Table Joins Tutorial¶
This tutorial walks through some ways to join Hail tables. We’ll use a simple movie dataset to illustrate. The movie dataset comes in multiple parts. Here are a few questions we might naturally ask about the dataset:
- What is the mean rating per genre?
- What is the favorite movie for each occupation?
- What genres are most preferred by women vs men?
We’ll use joins to combine datasets in order to answer these questions.
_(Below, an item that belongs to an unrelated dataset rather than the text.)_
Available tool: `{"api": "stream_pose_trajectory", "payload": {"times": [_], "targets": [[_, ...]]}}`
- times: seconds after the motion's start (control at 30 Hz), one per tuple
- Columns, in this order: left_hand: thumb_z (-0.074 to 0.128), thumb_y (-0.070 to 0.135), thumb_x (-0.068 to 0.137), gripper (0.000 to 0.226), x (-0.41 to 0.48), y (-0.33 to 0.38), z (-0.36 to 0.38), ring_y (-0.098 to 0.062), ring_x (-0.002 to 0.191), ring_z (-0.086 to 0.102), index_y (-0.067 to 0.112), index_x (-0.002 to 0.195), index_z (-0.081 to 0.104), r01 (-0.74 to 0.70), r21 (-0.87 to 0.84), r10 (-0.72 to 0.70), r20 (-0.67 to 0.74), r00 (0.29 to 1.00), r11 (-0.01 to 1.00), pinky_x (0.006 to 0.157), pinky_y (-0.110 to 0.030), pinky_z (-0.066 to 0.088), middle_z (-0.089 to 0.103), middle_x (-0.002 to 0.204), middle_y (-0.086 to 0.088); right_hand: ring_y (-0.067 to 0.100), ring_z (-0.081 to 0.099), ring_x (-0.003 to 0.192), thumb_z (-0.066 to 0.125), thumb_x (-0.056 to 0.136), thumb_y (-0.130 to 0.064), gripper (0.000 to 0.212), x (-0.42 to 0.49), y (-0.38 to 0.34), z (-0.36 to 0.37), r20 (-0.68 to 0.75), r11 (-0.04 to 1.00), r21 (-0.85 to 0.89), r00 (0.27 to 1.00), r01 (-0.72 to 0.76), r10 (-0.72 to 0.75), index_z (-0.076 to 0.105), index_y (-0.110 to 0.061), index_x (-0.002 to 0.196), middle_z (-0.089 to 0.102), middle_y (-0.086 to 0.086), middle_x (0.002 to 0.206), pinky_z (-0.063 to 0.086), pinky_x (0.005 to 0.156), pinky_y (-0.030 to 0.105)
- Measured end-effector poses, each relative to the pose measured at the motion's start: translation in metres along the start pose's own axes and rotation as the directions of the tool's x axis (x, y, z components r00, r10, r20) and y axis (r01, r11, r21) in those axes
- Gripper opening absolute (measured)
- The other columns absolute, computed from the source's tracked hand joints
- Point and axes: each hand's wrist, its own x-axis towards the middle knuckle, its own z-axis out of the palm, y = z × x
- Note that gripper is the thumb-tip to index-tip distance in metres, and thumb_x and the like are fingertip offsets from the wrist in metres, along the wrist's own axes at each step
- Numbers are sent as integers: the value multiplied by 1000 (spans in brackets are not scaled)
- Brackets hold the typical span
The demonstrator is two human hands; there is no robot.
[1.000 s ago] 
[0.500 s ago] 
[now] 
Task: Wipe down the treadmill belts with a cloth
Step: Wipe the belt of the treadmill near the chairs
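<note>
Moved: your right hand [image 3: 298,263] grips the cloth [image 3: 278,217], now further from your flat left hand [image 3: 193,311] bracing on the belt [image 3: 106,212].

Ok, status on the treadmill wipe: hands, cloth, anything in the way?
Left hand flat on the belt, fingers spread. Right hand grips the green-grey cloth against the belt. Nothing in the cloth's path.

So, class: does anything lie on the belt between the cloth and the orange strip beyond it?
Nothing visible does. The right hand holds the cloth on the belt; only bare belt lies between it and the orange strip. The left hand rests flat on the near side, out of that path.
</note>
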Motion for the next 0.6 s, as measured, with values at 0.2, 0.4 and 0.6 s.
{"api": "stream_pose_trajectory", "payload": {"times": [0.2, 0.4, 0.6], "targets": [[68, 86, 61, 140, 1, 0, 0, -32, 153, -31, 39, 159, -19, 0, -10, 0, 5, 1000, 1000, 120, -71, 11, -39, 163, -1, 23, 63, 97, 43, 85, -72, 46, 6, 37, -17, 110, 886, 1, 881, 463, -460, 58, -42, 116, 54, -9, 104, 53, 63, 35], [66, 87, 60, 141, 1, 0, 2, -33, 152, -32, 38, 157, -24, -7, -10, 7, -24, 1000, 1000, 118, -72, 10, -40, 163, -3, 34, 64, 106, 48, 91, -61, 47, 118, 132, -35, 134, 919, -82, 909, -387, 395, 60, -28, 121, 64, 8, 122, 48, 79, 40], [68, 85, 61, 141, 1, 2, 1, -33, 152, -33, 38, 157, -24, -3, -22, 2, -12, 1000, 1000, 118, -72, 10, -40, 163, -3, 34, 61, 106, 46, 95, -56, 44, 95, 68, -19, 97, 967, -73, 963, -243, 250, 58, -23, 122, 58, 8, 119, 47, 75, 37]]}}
Let’s initialize Hail, fetch the tutorial data, and load three tables: users, movies, and ratings.
In [1]:
import hail as hl
import seaborn
hl.utils.get_movie_lens('data/')
users = hl.read_table('data/users.ht')
movies = hl.read_table('data/movies.ht')
ratings = hl.read_table('data/ratings.ht')
Initializing Spark and Hail with default parameters...
Running on Apache Spark version 2.2.0
SparkUI available at http://10.56.40.9:4040
Welcome to
__ __ <>__
/ /_/ /__ __/ /
/ __ / _ `/ / /
/_/ /_/\_,_/_/_/ version devel-90a5cab4aab8
NOTE: This is a beta version. Interfaces may change
during the beta period. We recommend pulling
the latest changes weekly.
LOGGING: writing to /hail/repo/hail/build/tmp/python/hail/docs/tutorials/hail-20181015-1344-devel-90a5cab4aab8.log
2018-10-15 13:44:25 Hail: INFO: Movie Lens files found!
The Key to Understanding Joins¶
To understand joins in Hail, we need to revisit one of the crucial properties of tables: the key.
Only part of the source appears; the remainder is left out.